Thus, there was a desire to design and refine the graphitization system.
We therefore tested as a third reagent the acidic monosodium buffer (subsequently referred to as ‘acidic phosphate’), which combines the release of DNA with mild demineralization of the bone matrix.
For each of these reagents we evaluated the efficiency of DNA retrieval while monitoring possible losses of collagen and the accuracy of the resultant radiocarbon dates.
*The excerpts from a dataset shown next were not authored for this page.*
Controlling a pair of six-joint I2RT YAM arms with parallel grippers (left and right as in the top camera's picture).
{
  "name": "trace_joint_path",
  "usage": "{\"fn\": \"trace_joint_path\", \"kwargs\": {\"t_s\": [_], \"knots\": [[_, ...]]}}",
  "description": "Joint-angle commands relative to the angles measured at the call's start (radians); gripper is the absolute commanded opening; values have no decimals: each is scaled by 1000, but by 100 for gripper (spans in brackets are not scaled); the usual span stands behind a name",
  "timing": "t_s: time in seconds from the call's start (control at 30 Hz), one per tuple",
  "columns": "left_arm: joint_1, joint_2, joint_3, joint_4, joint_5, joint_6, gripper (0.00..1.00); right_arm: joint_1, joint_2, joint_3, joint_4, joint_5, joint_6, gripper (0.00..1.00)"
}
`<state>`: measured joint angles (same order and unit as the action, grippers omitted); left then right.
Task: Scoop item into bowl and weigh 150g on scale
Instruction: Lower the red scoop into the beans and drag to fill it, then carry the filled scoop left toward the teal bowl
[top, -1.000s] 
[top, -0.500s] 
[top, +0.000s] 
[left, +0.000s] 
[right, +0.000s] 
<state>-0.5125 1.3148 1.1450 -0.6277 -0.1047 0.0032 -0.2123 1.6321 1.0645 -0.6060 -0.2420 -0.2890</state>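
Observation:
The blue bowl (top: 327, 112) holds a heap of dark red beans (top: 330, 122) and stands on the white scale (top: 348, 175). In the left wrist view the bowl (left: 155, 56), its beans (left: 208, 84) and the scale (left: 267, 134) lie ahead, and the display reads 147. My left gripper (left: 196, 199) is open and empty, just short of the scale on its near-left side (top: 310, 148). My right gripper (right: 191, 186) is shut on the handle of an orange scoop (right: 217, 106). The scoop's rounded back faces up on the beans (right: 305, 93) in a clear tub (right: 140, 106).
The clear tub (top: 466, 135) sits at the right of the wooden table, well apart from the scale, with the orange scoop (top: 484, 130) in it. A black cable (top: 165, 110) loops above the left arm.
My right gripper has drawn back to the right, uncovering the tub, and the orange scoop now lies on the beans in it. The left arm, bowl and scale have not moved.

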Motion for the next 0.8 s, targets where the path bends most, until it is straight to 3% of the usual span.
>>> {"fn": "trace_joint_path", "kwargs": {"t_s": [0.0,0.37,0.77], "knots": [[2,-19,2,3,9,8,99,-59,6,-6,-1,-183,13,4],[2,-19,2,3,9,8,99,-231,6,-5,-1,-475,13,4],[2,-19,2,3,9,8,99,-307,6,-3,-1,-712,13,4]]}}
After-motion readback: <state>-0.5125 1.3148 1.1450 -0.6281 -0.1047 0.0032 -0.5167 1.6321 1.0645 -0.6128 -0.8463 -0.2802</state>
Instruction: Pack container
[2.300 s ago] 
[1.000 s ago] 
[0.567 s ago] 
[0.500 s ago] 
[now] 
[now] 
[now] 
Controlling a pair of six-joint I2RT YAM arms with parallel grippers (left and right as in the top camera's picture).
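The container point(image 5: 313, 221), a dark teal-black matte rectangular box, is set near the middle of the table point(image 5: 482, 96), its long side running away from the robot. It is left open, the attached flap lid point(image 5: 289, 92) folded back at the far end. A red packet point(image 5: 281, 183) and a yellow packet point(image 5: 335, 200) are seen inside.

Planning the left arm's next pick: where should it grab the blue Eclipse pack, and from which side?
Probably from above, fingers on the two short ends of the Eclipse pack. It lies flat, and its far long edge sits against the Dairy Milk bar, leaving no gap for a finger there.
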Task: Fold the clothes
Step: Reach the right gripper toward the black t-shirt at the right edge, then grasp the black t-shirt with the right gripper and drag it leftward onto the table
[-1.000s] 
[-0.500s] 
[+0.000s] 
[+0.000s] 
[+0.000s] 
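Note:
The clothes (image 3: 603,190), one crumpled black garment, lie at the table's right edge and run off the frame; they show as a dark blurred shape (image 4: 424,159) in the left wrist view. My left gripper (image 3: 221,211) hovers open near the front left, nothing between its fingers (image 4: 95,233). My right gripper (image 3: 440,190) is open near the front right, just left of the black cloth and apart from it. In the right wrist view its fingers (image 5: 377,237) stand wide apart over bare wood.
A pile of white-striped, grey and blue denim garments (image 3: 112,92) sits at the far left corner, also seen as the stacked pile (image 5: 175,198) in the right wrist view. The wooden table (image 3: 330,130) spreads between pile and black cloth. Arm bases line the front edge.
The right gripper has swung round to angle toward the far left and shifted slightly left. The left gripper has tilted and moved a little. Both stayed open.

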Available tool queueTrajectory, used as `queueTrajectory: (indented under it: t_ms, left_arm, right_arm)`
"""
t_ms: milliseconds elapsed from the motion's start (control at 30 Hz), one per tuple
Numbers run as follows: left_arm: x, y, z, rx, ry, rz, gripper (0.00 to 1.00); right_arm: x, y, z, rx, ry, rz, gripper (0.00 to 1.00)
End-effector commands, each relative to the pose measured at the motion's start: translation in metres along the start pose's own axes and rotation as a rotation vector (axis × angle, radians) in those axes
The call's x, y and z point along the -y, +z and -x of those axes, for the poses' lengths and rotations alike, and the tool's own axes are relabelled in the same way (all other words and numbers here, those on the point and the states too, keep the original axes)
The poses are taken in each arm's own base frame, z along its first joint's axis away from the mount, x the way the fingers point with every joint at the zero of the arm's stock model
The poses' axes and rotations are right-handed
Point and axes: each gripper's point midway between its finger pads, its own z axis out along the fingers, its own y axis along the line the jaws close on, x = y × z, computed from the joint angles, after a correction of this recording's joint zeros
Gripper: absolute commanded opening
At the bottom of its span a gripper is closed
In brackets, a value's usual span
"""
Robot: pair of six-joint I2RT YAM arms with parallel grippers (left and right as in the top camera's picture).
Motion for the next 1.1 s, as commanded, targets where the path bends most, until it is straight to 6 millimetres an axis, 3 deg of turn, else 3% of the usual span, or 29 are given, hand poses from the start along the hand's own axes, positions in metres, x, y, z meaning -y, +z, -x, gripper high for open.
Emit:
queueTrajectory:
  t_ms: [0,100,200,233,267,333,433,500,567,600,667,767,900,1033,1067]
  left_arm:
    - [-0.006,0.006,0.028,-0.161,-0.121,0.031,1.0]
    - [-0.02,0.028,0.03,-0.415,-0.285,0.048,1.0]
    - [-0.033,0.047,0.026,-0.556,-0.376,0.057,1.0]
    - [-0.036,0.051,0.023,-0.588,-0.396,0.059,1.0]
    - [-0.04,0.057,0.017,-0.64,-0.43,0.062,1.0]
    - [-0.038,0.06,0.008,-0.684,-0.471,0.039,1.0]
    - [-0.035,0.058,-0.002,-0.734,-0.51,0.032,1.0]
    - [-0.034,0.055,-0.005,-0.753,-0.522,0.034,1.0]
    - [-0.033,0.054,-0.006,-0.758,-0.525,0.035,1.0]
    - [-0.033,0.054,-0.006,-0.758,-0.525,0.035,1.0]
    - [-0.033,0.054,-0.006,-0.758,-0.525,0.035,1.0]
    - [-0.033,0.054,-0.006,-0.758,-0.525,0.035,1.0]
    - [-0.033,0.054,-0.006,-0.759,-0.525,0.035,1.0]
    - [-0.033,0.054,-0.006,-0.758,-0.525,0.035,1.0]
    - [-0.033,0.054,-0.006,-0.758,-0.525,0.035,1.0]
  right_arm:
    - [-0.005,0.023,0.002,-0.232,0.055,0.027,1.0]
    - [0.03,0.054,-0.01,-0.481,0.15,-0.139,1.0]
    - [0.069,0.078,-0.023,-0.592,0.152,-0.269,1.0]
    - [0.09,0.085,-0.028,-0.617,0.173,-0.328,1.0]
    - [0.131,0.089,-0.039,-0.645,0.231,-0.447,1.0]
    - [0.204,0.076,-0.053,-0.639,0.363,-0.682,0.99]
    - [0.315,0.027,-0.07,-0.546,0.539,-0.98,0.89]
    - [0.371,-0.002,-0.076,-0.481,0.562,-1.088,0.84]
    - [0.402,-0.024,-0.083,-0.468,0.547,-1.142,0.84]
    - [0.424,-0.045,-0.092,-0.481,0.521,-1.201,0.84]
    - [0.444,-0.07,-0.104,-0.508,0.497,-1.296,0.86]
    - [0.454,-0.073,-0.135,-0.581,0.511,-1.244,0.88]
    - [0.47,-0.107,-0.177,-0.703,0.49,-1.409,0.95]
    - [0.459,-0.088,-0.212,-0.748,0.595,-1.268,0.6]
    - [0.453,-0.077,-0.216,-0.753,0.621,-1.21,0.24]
Since carbonates in the mineral fraction of hard tissues are exchanged with those present in the environment, in which a first treatment with hydrochloric acid solubilizes carbonates and hydroxyapatite, the main inorganic component of bones and teeth, a second treatment with sodium hydroxide removes other organic molecules such as humic acids, and a third treatment with hydrochloric acid removes atmospheric carbon dioxide absorbed during the base treatment.
The resulting collagen is then incubated in acid at high temperature to produce soluble gelatine.
We also detect no skews in radiocarbon dates compared to untreated samples.
Given the different material demands for radiocarbon dating (500 mg of bone/dentine) and DNA analysis (10–100 mg), combined DNA and collagen extraction not only streamlines the sampling process but also drastically increases the amount of DNA that can be recovered from limited sample material.Current protocols for ancient DNA and radiocarbon analysis of ancient bones and teeth call for multiple destructive samplings of a given specimen, thereby increasing the extent of undesirable damage to precious archaeological material.Here we present a method that makes it possible to obtain both ancient DNA sequences and radiocarbon dates from the same sample material.Therefore, the biomolecules required for radiocarbon dating and ancient DNA analysis are presumably located in different fractions of the bone matrix, suggesting that it might be feasible to retrieve both from a single sample by targeting the inorganic and organic components of the bone/tooth matrix separately.Such a combined method for DNA and collagen extraction would not only reduce the number of samplings and thereby the amount of material required to perform both techniques, but also substantially increase the amount of material available for genetic analyses.The first is EDTA, the reagent regularly used in ancient DNA extraction.